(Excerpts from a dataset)
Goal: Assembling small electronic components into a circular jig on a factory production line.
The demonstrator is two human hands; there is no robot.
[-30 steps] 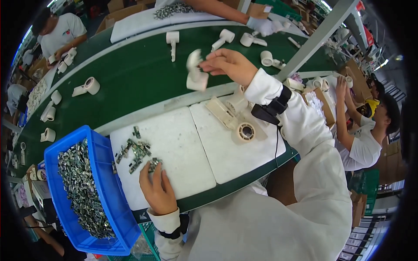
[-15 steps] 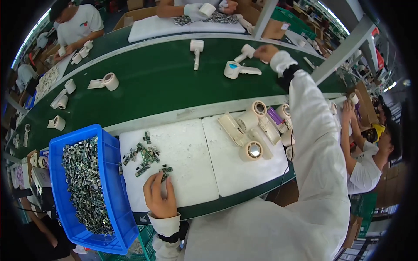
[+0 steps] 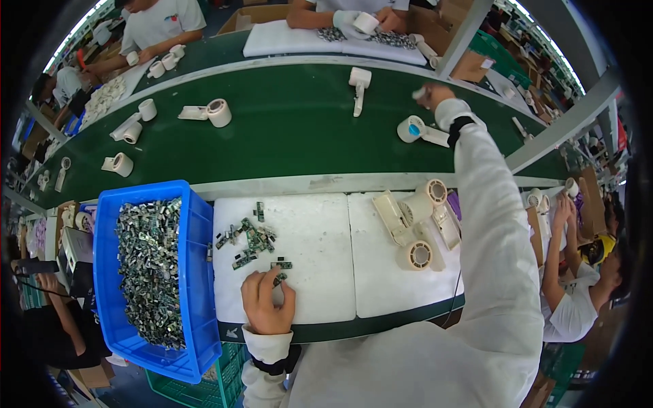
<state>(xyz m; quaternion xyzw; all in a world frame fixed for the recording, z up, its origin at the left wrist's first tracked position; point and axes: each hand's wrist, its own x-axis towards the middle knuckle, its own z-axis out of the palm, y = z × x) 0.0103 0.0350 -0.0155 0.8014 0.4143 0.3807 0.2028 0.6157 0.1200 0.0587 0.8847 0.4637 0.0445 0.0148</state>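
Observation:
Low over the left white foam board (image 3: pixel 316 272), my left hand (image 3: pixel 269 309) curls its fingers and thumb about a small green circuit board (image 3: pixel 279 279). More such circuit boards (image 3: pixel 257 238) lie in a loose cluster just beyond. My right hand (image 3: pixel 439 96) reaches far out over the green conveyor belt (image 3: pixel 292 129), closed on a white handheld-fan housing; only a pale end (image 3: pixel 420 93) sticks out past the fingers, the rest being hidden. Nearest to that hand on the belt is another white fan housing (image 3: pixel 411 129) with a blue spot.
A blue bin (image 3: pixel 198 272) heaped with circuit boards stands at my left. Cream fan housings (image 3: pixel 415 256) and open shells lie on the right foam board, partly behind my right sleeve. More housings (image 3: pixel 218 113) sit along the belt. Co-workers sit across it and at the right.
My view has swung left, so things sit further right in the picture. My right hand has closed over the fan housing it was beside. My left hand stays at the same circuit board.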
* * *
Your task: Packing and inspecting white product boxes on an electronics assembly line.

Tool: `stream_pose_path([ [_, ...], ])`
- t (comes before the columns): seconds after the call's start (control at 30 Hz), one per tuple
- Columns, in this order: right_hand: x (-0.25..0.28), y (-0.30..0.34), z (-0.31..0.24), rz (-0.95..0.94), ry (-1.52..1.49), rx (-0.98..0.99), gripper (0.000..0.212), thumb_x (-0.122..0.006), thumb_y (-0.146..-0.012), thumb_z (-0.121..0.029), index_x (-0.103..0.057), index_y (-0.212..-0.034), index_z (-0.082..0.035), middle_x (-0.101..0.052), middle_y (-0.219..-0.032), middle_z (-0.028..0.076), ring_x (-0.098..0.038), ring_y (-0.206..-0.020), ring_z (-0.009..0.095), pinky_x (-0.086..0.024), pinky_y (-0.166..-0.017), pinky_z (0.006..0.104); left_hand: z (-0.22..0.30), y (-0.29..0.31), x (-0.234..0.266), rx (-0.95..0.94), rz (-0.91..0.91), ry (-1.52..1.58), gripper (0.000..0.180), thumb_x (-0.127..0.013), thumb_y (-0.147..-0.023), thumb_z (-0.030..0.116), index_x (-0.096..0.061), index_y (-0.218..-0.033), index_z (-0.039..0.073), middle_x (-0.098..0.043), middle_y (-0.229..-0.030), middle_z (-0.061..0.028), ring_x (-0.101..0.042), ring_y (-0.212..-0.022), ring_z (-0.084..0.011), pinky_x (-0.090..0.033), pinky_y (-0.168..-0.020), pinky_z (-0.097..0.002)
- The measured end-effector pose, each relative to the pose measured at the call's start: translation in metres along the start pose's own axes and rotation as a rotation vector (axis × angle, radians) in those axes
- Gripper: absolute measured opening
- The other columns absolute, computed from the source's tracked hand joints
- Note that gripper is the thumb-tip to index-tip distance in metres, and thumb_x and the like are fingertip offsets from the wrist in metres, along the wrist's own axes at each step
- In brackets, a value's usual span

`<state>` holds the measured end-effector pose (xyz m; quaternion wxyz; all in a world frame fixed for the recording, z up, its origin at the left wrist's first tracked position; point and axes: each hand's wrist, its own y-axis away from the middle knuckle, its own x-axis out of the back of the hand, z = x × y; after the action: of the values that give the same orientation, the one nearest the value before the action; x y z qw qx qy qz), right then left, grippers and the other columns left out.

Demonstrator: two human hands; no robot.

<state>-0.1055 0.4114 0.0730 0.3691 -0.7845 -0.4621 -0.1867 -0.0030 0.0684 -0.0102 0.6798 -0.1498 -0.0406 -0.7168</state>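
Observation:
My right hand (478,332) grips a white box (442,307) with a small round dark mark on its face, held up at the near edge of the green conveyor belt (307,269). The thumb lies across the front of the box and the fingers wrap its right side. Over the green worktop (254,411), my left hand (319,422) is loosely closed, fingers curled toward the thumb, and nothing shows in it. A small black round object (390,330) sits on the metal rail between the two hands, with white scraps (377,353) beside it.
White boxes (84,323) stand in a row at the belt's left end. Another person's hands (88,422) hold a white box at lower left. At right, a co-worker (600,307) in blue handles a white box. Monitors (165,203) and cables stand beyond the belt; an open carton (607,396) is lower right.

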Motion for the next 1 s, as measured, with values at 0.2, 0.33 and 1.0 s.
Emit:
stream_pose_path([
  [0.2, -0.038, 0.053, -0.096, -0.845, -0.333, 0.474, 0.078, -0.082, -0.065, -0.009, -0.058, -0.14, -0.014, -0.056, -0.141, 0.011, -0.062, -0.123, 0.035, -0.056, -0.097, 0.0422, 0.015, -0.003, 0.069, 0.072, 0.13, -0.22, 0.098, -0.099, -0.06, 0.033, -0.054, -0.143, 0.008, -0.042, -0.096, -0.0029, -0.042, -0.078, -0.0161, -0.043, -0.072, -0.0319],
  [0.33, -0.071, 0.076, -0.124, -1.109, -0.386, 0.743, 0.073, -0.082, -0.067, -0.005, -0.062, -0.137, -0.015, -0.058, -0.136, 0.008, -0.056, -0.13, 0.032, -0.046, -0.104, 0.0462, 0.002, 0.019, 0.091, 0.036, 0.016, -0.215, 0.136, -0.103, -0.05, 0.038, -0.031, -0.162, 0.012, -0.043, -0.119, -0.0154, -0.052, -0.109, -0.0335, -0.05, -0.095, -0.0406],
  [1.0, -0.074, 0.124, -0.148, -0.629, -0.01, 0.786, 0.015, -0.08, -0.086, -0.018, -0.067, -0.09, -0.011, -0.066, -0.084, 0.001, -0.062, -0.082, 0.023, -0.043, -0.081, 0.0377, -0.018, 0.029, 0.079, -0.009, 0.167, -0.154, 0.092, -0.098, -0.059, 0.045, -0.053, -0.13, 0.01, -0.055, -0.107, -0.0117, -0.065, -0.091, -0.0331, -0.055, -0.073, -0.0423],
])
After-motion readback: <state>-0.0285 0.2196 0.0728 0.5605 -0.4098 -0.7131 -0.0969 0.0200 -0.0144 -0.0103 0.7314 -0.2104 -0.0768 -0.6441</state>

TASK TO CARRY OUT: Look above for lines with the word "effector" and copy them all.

REPLY:
- The measured end-effector pose, each relative to the pose measured at the call's start: translation in metres along the start pose's own axes and rotation as a rotation vector (axis × angle, radians) in those axes
`<state>` holds the measured end-effector pose (xyz m; quaternion wxyz; all in a world frame fixed for the recording, z up, its origin at the left wrist's first tracked position; point and axes: each hand's wrist, its own y-axis away from the middle knuckle, its own x-axis out of the back of the hand, z = x × y; after the action: of the values that give the same orientation, the one nearest the value before the action; x y z qw qx qy qz), right then left, grippers and the other columns left out.

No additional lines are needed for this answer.